Saturday, October 13, 2012

10 weeks old

Peter's best smile yet!



I feel like the weeks are just going by faster and faster!  I go back to work in 2 weeks and am trying to gear up and prepare for what that's going to be like.  Like most women, I'm dreading it.  I love my job and I know it's going to be fine once I get into the swing of things, but I still feel incredibly emotional about leaving Peter for part of the day.  We are incredibly lucky to have our parents to help us with child care and they are even going to come to our house.  But it's still incredibly hard!  I usually spend a good portion of the morning holding Peter and cuddling him.  Right now I'm planning to work mornings so I'm going to miss that a lot.  I realize that I can just cuddle him at 6am when I feed him before work too - so maybe I just need to start a new routine.  I'm trying to keep track of when he eats/sleeps so that I can tell my parents/in laws what to expect when they are watching him - despite him not being on much of a schedule yet.  He is slowly starting to develop one which is good.  It helps me to write it down to see if a pattern emerges.

I'm so amazed by the intense bond that I feel with Peter.  I know it sounds obvious, but it's way way more intense than I ever expected.  My girlfriends have assured me that while going back to work is really hard, that it does get easier.  It won't always feel like my guts are being ripped out.  Unfortunately I work right next to the pediatricians, so I have feeling that's going to be emotionally hard (hearing babies cry and wishing I was with mine), let alone lactating every time a baby wails!  I think my hormones are getting the best of me right now, and probably will for the next 1-2 months.  Bear with me!

Meanwhile - I am loving the fall.  It rained last night and this morning and it just plain smells good outside!  Jake and I are loving parenthood and our little dude.  I am surrounded by the greatest friends near and far.  My heart feels so full!


1 comment:

  1. No doubt about it, going back to work sucks.

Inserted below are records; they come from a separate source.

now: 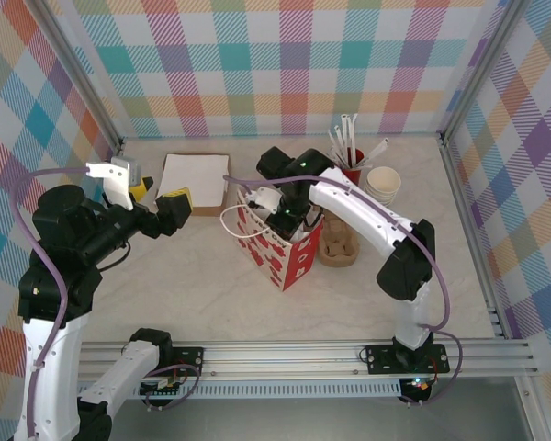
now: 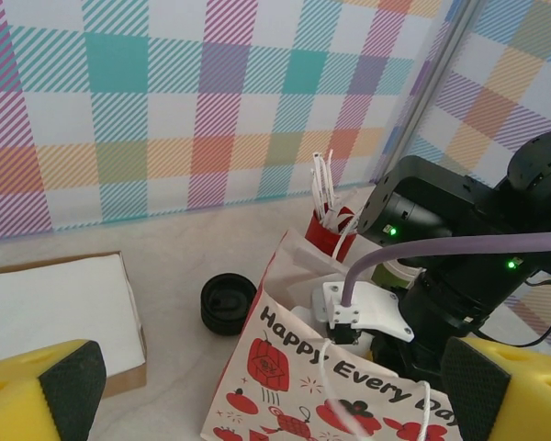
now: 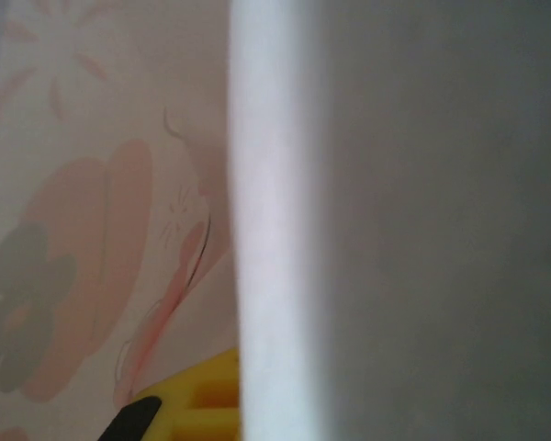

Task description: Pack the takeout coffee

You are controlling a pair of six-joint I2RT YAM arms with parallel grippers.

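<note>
Left jaws released, right jaws clenched down in the bag.

My left gripper stands wide open. The takeout coffee, black lid up, sits on the table ahead of its gap, just beside the left edge of the paper bag. My right gripper is sunk inside that bag, pinched shut; I cannot tell whether it grips anything.

A pale paper wall with faint pink and grey flower-like prints covers the left. A blurred white-to-grey panel spans the right. At the bottom edge sits 1 yellow finger with a black pad.
</note>
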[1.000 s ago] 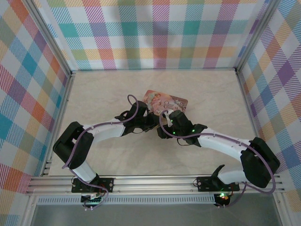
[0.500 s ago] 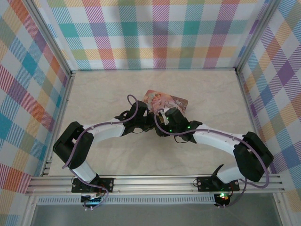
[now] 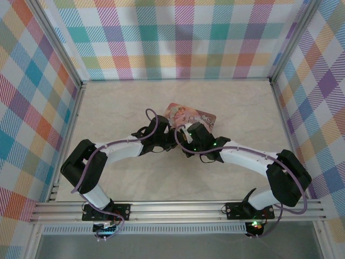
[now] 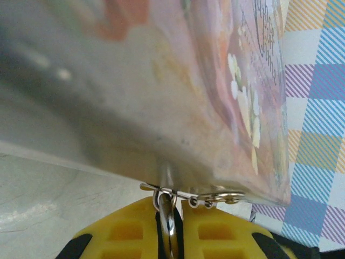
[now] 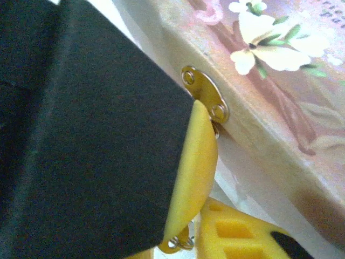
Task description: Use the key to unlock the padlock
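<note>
near the middle of the table [image 3: 124, 108], at the pink tin's [image 3: 190, 114] near side, the left gripper [image 4: 170, 233] is clenched on the padlock [image 4: 168, 215], whose metal loop hangs from the latch [image 5: 207, 97]. its long axis runs from latch to gripper, loop end at the tin, body probably toward the table's near edge. the right gripper [image 5: 197, 218] is squeezed closed just beside it; whether it pinches the key i cannot tell. the risk: an empty or skewed pinch, so the key misses the keyhole or drops.
</note>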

However, millions of women make it work, and in this day and age, few of us really have the choice, unfortunately. That said, you WILL get used to the new routine and you WON'T want to kill yourself after a few weeks of adjustment disorder :) Just kidding, you're fabulous at your job and you'll transition back without too many hiccups - and that's why someone invented iPhones - for FaceTime and picture texts!